### Activity
Below is a listing. Quote from it, exactly, the lines from the one containing "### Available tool" down to the one containing "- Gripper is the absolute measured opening", both ends included, and nothing else.

### Information provided
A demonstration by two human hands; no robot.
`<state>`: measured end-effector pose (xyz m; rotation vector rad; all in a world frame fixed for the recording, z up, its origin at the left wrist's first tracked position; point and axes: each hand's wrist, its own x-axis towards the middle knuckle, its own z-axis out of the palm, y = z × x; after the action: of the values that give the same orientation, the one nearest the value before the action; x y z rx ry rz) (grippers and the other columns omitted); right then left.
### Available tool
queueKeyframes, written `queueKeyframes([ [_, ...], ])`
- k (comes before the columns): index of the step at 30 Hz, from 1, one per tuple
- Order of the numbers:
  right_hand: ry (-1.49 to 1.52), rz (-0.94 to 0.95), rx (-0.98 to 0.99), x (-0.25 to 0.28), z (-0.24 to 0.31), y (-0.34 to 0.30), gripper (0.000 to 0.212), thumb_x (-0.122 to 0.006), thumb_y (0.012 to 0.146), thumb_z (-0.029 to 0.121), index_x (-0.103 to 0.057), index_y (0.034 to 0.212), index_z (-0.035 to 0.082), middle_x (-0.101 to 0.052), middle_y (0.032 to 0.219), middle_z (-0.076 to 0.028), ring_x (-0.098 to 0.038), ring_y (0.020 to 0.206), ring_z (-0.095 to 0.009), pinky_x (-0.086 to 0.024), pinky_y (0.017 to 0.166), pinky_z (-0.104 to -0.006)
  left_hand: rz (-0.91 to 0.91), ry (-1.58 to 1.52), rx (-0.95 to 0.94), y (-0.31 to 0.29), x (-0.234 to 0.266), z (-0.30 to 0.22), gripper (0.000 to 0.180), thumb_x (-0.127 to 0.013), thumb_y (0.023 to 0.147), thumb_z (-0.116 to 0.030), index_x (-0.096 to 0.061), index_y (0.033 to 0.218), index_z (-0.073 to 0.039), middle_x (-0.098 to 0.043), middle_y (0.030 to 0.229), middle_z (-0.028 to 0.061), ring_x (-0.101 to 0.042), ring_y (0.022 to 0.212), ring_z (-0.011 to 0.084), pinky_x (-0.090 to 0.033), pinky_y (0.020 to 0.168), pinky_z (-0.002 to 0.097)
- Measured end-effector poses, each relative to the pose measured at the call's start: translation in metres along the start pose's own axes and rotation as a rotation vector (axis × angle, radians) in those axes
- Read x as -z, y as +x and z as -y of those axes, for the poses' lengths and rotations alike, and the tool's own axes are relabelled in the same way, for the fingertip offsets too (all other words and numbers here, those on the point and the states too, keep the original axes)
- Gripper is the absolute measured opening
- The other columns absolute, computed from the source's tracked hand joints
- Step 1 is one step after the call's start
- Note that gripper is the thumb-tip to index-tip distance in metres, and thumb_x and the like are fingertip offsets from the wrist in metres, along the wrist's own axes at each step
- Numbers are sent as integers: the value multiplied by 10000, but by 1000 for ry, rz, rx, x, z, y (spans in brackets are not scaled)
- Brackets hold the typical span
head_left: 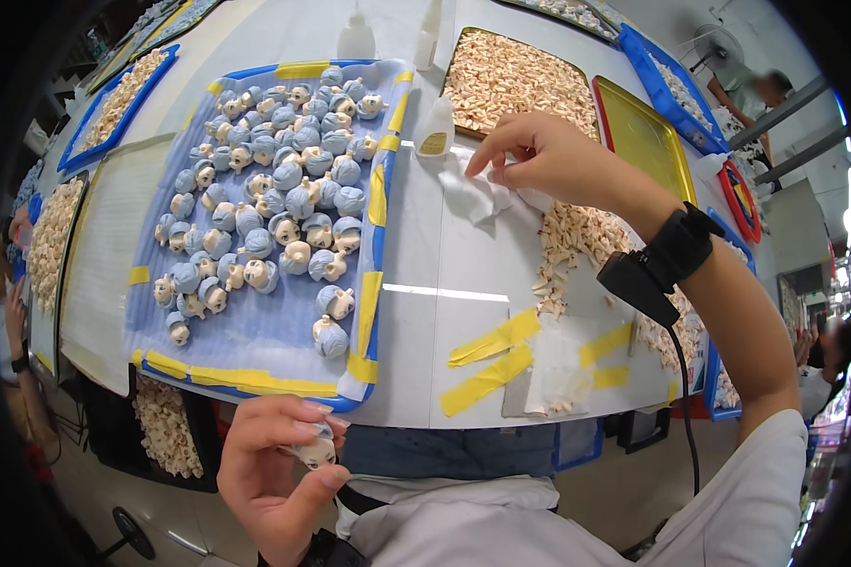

### Solution below
### Available tool
queueKeyframes, written `queueKeyframes([ [_, ...], ])`
- k (comes before the columns): index of the step at 30 Hz, from 1, one per tuple
- Order of the numbers:
  right_hand: ry (-1.49 to 1.52), rz (-0.94 to 0.95), rx (-0.98 to 0.99), x (-0.25 to 0.28), z (-0.24 to 0.31), y (-0.34 to 0.30), gripper (0.000 to 0.212), thumb_x (-0.122 to 0.006), thumb_y (0.012 to 0.146), thumb_z (-0.029 to 0.121), index_x (-0.103 to 0.057), index_y (0.034 to 0.212), index_z (-0.035 to 0.082), middle_x (-0.101 to 0.052), middle_y (0.032 to 0.219), middle_z (-0.076 to 0.028), ring_x (-0.098 to 0.038), ring_y (0.020 to 0.206), ring_z (-0.095 to 0.009), pinky_x (-0.086 to 0.024), pinky_y (0.017 to 0.166), pinky_z (-0.104 to -0.006)
  left_hand: rz (-0.91 to 0.91), ry (-1.58 to 1.52), rx (-0.95 to 0.94), y (-0.31 to 0.29), x (-0.234 to 0.266), z (-0.30 to 0.22), gripper (0.000 to 0.180), thumb_x (-0.127 to 0.013), thumb_y (0.023 to 0.147), thumb_z (-0.116 to 0.030), index_x (-0.096 to 0.061), index_y (0.033 to 0.218), index_z (-0.073 to 0.039), middle_x (-0.098 to 0.043), middle_y (0.030 to 0.229), middle_z (-0.028 to 0.061), ring_x (-0.101 to 0.042), ring_y (0.022 to 0.212), ring_z (-0.011 to 0.084), pinky_x (-0.090 to 0.033), pinky_y (0.020 to 0.168), pinky_z (-0.002 to 0.097)
- Measured end-effector poses, each relative to the pose measured at the call's start: translation in metres along the start pose's own axes and rotation as a rotation vector (axis × angle, radians) in those axes
- Read x as -z, y as +x and z as -y of those axes, for the poses' lengths and rotations alike, and the tool's own axes are relabelled in the same way, for the fingertip offsets too (all other words and numbers here, those on the point and the states too, keep the original axes)
- Gripper is the absolute measured opening

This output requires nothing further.